Description of the task: Return exactly the lines below, starting with the one that has "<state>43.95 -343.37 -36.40" and going on through the one that has "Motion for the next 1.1".

Data to use:
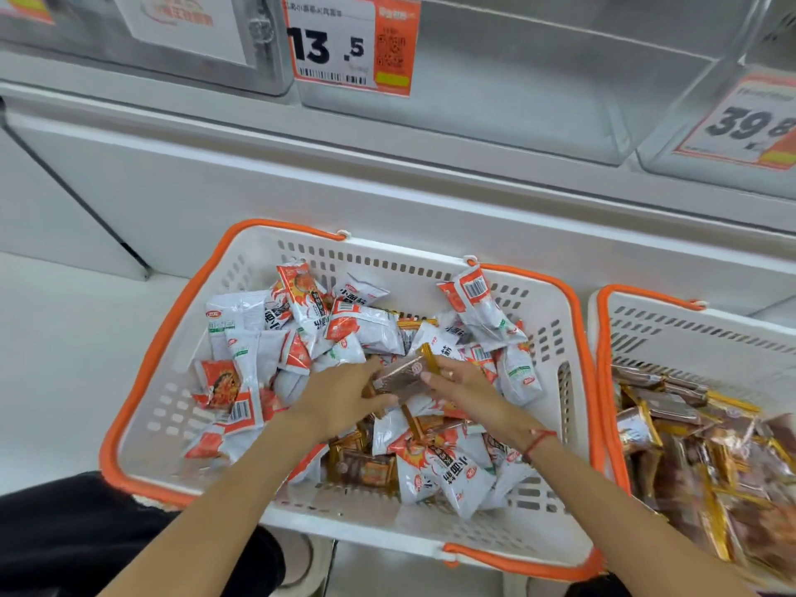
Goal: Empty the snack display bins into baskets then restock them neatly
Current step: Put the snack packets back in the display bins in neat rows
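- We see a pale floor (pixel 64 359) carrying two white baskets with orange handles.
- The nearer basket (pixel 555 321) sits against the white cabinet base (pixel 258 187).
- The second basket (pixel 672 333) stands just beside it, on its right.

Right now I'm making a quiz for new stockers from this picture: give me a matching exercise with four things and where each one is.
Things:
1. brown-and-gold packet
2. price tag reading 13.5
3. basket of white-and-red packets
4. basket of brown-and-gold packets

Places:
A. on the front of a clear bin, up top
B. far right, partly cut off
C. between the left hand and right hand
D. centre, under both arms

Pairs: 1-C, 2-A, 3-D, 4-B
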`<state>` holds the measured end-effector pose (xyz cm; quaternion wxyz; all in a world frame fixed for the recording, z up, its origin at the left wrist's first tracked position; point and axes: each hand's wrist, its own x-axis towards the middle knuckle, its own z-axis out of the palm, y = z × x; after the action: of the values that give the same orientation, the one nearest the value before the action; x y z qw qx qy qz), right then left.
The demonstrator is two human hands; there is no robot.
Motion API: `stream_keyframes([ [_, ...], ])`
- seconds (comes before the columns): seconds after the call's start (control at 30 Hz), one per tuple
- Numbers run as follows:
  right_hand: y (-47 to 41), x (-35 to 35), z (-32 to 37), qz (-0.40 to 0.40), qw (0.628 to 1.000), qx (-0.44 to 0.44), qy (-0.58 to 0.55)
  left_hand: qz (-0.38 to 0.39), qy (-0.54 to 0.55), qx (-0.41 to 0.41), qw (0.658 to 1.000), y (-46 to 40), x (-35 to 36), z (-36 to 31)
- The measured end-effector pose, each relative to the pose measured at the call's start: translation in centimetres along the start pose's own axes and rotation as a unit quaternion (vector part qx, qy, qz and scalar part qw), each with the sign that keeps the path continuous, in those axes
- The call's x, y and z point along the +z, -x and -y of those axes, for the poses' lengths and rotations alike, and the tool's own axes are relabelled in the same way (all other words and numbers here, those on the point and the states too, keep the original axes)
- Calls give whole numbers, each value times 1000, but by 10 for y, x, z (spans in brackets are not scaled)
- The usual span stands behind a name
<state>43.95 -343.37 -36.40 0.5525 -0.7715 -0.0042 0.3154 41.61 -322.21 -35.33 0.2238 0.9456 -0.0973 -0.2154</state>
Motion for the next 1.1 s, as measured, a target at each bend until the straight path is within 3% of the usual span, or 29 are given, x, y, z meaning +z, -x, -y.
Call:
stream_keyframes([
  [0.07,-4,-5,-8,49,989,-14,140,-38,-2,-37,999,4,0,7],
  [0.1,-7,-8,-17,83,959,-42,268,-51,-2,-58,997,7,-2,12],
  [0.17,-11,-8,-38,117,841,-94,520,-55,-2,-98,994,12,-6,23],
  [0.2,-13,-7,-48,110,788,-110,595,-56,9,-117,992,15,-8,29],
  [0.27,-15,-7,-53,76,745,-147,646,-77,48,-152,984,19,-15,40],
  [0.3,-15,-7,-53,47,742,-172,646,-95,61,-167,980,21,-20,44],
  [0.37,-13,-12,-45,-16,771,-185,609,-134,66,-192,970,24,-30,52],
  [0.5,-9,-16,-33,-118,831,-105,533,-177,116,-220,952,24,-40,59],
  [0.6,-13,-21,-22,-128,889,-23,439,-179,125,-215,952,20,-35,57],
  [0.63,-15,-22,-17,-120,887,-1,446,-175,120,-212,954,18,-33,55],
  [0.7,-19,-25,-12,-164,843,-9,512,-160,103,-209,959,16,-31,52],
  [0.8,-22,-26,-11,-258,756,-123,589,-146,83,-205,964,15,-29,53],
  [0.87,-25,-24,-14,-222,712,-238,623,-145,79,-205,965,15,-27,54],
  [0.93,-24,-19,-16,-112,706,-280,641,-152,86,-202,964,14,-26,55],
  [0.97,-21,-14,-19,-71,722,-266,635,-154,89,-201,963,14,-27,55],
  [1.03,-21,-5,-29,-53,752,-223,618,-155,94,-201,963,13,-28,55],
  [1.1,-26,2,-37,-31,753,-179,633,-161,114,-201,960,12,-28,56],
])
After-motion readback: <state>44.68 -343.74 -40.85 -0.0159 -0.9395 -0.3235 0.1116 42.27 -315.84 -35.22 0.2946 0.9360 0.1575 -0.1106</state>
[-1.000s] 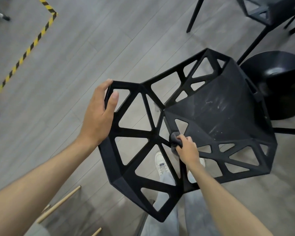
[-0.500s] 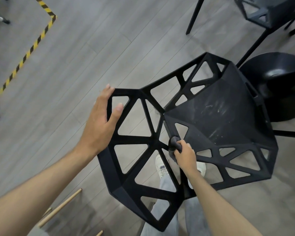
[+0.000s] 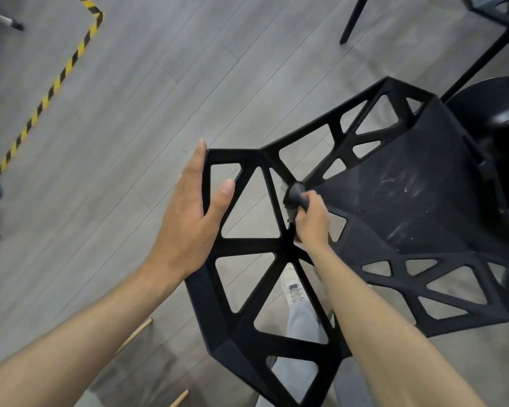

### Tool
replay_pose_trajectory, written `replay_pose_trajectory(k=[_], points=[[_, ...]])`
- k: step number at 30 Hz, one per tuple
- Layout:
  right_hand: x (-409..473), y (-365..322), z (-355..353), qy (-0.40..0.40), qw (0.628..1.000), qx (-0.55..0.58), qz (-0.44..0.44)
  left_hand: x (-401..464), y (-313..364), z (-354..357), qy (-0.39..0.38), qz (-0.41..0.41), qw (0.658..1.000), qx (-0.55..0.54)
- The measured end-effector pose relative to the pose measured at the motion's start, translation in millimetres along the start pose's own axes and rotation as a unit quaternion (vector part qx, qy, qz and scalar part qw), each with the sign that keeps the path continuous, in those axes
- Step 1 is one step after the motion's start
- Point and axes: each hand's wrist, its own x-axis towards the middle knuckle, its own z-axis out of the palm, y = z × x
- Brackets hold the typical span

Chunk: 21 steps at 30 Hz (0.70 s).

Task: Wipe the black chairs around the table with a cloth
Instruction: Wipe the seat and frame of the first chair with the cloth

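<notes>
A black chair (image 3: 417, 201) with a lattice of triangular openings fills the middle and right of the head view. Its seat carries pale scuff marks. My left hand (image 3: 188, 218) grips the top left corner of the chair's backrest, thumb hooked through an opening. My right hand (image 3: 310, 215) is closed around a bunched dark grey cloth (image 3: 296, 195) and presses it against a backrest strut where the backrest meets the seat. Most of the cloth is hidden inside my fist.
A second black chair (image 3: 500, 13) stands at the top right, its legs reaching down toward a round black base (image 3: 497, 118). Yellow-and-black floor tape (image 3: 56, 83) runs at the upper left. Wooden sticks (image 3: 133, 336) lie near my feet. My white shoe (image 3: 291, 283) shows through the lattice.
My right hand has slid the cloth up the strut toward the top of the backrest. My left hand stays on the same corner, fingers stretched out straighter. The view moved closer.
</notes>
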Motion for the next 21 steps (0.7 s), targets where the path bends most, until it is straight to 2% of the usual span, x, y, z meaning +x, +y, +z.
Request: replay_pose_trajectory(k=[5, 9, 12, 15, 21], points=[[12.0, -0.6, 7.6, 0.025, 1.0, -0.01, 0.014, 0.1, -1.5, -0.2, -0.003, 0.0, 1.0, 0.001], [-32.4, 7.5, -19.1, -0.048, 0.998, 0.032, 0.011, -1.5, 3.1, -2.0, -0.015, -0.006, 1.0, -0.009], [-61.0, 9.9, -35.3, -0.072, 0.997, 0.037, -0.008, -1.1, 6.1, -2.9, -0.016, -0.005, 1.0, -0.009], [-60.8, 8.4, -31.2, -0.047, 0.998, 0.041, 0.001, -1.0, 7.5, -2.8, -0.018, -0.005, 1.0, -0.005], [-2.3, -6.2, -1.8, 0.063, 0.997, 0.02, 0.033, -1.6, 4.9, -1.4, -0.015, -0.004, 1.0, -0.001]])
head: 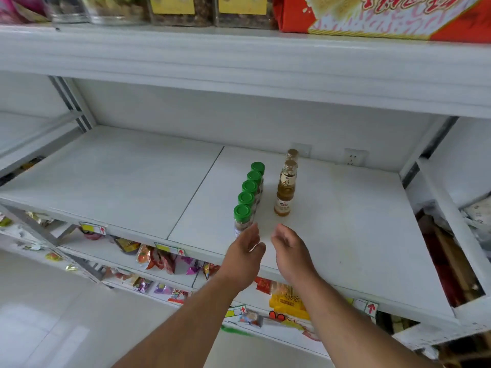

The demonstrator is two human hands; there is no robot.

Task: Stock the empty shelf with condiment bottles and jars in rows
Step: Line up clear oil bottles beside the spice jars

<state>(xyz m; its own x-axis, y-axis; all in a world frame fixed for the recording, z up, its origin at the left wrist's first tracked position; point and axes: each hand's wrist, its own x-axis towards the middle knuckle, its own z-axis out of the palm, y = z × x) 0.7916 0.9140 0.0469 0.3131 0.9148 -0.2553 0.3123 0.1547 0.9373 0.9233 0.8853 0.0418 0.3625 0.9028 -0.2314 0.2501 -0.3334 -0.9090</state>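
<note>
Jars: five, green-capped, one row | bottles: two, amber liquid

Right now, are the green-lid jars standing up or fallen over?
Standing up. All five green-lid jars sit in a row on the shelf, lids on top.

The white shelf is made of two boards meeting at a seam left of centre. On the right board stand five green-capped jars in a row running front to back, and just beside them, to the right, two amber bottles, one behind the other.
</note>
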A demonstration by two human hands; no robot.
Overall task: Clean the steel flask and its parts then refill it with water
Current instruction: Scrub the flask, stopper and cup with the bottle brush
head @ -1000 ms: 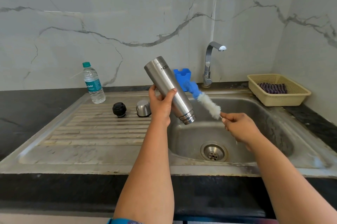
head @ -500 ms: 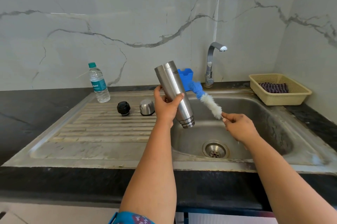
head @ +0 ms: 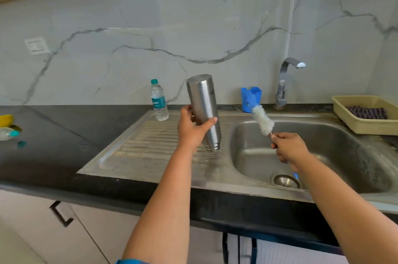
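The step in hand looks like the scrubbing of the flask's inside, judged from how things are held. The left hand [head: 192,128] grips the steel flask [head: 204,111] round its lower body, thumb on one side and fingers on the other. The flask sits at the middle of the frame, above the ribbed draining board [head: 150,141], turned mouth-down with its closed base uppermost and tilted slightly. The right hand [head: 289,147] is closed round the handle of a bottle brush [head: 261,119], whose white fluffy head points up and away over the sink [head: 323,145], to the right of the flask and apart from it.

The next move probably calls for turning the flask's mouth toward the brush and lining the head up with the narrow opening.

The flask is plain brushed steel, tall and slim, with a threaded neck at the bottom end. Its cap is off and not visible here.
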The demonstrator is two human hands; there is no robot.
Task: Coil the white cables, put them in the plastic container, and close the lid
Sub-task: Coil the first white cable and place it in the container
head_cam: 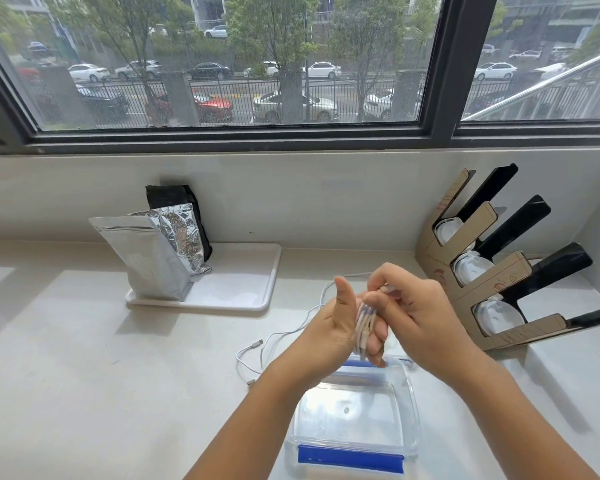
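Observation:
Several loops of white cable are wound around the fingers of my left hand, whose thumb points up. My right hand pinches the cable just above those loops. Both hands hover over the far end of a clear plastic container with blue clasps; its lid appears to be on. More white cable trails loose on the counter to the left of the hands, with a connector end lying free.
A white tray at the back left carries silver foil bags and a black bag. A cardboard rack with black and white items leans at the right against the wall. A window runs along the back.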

Problem solution:
<state>43.95 -343.37 -36.40 0.5525 -0.7715 -0.0042 0.3154 41.61 -322.21 -35.33 0.2238 0.9456 -0.0973 -0.2154</state>
Motion for the next 1.1 s, as measured, a target at each bend until the straight path is within 3% of the usual span, or 29 are given, x, y, z meaning +z, -x, -y.

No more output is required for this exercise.